Task objective
Only lines with the string "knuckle" matter here; gather them from the material below.

-------- Extracted material

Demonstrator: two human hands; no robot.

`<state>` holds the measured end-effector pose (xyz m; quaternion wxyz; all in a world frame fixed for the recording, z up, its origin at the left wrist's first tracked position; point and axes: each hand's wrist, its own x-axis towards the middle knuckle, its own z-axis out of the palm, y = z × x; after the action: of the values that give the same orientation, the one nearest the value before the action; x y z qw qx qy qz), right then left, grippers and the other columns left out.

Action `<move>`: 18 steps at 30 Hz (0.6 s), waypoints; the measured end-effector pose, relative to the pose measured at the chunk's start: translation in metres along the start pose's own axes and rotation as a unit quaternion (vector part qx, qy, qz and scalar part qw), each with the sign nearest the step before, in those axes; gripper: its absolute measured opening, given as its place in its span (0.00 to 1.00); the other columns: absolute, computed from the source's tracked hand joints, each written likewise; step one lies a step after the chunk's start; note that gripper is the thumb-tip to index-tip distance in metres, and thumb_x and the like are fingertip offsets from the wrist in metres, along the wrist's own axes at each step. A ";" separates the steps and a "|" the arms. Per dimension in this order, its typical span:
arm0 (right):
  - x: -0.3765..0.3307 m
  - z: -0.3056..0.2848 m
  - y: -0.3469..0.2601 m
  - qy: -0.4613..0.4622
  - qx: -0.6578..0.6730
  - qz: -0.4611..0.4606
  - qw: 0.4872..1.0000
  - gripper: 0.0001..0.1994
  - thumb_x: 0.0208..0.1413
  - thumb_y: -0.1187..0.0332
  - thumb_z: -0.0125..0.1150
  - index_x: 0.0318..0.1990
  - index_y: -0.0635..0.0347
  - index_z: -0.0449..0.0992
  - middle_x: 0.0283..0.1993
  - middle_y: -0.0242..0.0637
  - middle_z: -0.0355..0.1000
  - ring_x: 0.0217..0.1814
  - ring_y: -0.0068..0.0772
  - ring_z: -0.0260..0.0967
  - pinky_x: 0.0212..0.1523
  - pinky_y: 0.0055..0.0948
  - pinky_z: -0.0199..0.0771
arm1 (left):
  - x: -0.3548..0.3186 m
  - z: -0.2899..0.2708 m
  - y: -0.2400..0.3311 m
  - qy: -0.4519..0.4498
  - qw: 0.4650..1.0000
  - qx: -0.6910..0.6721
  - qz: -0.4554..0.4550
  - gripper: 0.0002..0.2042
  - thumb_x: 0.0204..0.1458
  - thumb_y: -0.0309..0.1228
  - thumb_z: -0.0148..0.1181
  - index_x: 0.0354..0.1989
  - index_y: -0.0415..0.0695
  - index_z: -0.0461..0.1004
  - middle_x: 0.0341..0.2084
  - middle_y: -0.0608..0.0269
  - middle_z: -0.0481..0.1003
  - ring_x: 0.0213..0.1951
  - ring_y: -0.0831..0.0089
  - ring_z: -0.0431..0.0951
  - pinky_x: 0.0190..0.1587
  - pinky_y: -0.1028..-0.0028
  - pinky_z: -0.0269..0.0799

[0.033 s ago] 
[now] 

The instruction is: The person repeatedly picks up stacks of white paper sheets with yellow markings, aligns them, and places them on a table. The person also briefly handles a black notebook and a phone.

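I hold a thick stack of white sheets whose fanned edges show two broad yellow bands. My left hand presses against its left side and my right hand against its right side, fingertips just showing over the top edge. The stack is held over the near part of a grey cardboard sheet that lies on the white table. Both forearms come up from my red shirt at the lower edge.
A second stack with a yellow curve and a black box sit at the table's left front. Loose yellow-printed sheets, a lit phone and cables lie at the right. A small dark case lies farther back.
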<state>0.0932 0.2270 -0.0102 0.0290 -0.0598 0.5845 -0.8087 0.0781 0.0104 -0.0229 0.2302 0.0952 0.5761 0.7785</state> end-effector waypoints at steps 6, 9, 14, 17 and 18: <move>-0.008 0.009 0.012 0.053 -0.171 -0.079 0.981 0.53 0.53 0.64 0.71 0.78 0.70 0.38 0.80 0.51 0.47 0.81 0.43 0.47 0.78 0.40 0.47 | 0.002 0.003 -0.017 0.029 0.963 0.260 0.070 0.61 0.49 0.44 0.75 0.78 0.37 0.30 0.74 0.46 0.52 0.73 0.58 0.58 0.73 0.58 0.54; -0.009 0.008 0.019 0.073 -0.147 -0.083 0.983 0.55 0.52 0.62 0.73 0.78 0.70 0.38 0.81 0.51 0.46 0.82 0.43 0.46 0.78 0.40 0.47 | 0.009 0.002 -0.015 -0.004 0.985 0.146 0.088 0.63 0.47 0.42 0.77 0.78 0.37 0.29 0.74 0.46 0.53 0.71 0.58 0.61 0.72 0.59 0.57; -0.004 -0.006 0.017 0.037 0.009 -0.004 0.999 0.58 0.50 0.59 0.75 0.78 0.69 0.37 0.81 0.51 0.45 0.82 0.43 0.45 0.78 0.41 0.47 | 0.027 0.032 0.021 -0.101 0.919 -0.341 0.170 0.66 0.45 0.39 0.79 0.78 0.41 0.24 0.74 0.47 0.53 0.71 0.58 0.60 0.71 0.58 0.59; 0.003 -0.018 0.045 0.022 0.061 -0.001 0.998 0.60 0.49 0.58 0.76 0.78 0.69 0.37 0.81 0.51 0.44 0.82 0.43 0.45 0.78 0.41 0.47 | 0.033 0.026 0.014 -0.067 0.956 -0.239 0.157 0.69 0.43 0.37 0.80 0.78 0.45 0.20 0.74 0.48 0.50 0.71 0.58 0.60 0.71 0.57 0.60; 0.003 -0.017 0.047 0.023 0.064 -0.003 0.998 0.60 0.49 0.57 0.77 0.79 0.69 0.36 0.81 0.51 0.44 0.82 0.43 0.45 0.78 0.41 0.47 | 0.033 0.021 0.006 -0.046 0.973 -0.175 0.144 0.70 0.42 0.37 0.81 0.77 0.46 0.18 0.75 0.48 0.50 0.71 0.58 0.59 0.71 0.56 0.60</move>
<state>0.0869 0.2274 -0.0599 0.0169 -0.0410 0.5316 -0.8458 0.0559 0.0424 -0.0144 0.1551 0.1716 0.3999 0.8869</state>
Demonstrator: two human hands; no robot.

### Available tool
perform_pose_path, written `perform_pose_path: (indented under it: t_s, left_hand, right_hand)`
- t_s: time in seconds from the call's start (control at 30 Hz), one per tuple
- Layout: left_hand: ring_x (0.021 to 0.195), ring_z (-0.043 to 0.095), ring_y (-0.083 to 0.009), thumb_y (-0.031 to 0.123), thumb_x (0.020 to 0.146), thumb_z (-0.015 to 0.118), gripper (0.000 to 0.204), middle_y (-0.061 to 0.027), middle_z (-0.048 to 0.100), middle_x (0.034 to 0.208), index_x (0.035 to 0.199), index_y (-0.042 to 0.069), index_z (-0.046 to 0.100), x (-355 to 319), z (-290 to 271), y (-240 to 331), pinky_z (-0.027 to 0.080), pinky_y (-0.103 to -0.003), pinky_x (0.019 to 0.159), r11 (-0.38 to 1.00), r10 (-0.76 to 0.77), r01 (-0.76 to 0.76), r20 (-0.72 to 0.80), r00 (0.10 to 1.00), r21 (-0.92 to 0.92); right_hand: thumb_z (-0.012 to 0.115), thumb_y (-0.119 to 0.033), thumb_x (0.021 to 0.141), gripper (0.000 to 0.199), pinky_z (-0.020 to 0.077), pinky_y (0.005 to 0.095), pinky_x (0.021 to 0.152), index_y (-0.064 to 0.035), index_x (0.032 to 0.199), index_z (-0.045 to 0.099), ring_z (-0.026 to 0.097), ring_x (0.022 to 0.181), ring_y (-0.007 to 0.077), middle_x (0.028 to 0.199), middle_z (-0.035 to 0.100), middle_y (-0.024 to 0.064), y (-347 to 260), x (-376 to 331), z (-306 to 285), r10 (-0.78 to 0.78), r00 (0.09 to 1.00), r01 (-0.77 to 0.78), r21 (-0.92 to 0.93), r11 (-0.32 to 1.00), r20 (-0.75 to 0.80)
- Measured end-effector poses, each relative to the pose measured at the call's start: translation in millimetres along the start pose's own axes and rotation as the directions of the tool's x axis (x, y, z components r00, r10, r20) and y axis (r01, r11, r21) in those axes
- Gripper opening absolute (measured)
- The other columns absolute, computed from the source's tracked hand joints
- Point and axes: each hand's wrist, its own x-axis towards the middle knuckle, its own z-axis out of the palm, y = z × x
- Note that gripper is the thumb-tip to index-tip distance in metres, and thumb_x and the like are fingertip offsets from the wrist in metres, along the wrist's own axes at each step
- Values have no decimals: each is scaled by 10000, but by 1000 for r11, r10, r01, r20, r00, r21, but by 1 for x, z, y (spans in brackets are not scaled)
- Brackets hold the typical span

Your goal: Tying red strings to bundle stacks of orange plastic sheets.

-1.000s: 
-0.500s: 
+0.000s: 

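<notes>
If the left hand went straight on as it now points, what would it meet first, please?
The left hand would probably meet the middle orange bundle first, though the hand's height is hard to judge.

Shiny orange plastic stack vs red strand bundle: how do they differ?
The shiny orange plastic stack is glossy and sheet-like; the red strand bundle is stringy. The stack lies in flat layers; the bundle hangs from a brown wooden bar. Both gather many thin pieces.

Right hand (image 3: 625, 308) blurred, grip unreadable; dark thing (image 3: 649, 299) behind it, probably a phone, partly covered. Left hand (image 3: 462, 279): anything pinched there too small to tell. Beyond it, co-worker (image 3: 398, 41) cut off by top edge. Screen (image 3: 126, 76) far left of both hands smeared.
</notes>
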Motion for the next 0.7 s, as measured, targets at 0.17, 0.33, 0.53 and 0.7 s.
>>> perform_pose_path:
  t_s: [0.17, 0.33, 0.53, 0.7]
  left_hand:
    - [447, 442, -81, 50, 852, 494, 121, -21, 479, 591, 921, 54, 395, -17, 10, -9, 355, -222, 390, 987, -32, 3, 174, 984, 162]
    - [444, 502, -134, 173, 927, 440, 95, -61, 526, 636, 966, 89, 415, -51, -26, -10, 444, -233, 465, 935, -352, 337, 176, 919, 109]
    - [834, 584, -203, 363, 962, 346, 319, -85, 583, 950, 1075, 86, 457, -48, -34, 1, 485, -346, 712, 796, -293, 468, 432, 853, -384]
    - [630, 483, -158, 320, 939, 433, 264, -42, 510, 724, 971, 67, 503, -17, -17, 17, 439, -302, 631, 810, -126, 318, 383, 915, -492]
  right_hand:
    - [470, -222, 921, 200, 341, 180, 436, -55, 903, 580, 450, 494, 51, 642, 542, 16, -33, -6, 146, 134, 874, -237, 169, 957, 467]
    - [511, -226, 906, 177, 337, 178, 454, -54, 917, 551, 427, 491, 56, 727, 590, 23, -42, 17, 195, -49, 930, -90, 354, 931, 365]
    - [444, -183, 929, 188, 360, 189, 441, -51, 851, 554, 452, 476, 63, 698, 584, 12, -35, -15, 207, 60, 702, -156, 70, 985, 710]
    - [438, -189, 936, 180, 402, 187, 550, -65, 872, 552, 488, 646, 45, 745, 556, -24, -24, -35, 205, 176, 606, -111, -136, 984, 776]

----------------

Answer to this exercise
`<state>` holds the measured end-effector pose (xyz m; quaternion wxyz; all in a world frame fixed for the recording, z up, its origin at the left wrist's first tracked position; point and axes: each hand's wrist, its own x-axis towards the middle knuckle, its own z-axis out of the palm, y = z × x; after the action: of the values that give the same orientation, the one nearest the value before the action; x y z qw qx qy qz), right then left, grippers and the other columns left out.
- Point and axes: each hand's wrist, its own x-axis towards the middle knuckle, its own z-axis out of the palm, y = z × x

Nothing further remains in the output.